Two-component mixture of charged particles confined in a channel: melting

TL;DR

This study investigates the melting behavior of a binary charged particle system confined in a quasi-one-dimensional channel, revealing anisotropic melting, phase transitions, and effects of particle composition through Monte Carlo simulations.

Contribution

It introduces a detailed analysis of melting in a binary charged system confined in a narrow channel, highlighting anisotropic melting and structural phase transitions.

Findings

Melting is anisotropic with different temperatures in different directions.
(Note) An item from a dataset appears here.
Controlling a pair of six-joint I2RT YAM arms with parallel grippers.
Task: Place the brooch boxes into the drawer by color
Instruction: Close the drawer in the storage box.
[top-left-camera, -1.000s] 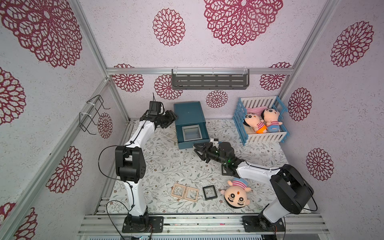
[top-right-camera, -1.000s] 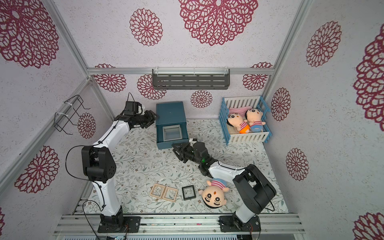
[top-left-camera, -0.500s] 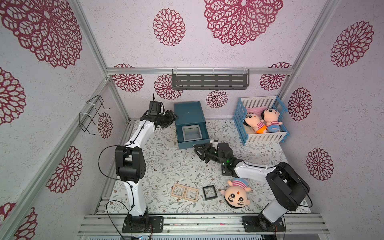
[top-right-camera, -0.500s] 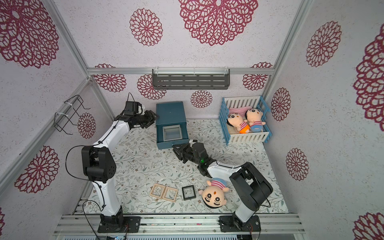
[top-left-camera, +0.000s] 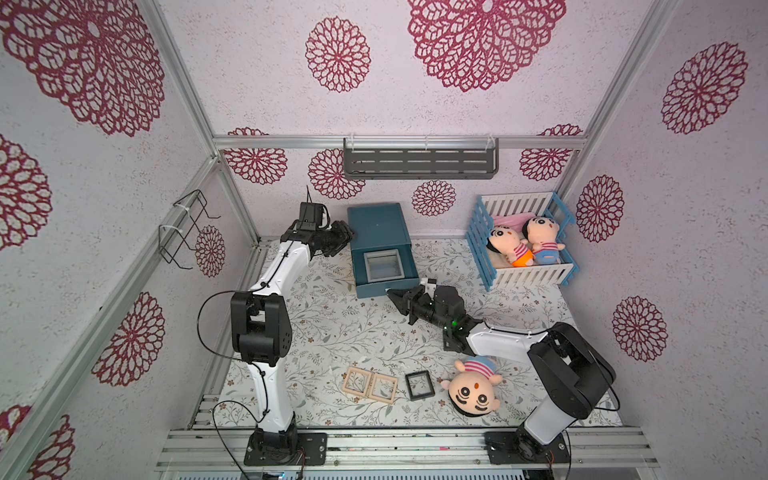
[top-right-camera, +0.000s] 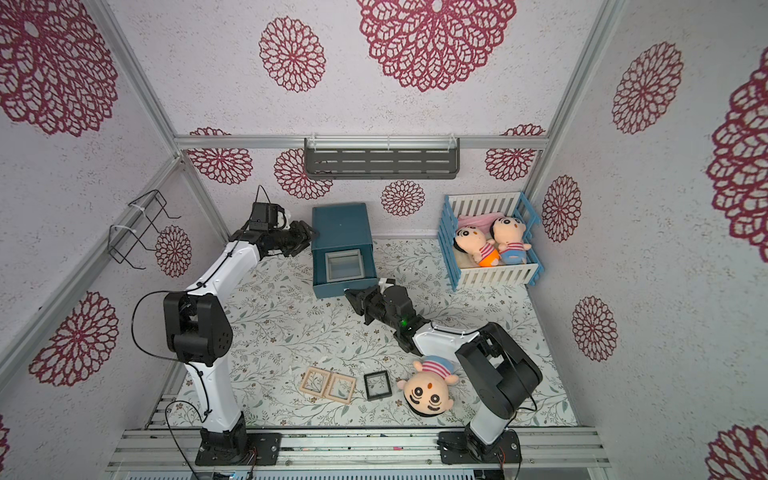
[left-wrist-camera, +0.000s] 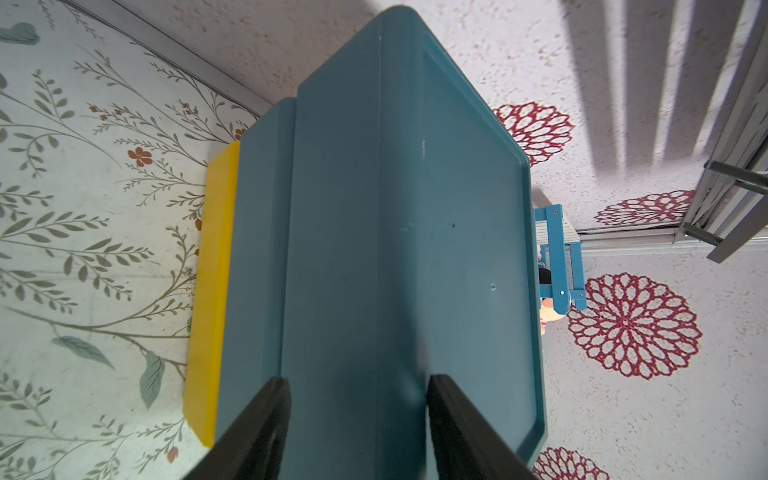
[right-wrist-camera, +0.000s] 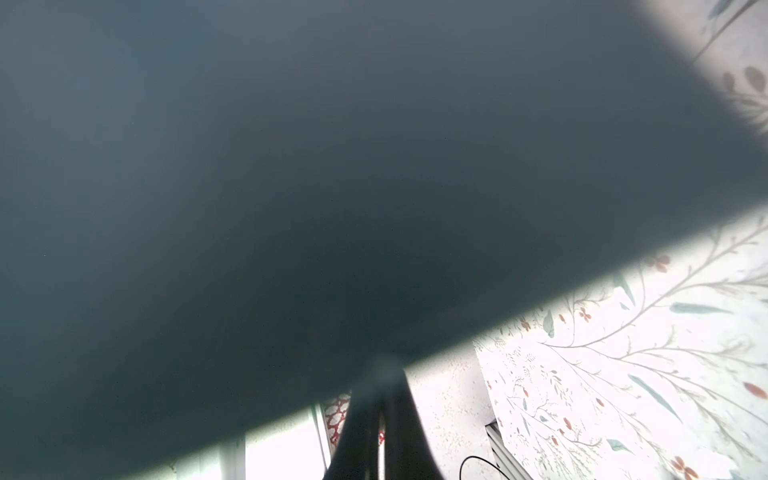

A temperature-induced phase transition occurs between two four-chain states.

In nearly symmetric mixtures, melting becomes isotropic with homogeneous charge distribution.

Abstract

The melting of a binary system of charged particles confined in a {\it quasi}-one-dimensional parabolic channel is studied through Monte Carlo simulations. At zero temperature the particles are ordered in parallel chains. The melting is anisotropic and different melting temperatures are obtained according to the spatial direction, and the different types of particles present in the system. Melting is very different for the single-, two- and four-chain configurations. A temperature induced structural phase transition is found between two different four chain ordered states which is absent in the mono-disperse system. In the mixed regime, where the two types of particles are only slightly different, melting is almost isotropic and a thermally induced homogeneous distribution of the distinct types of charges is observed.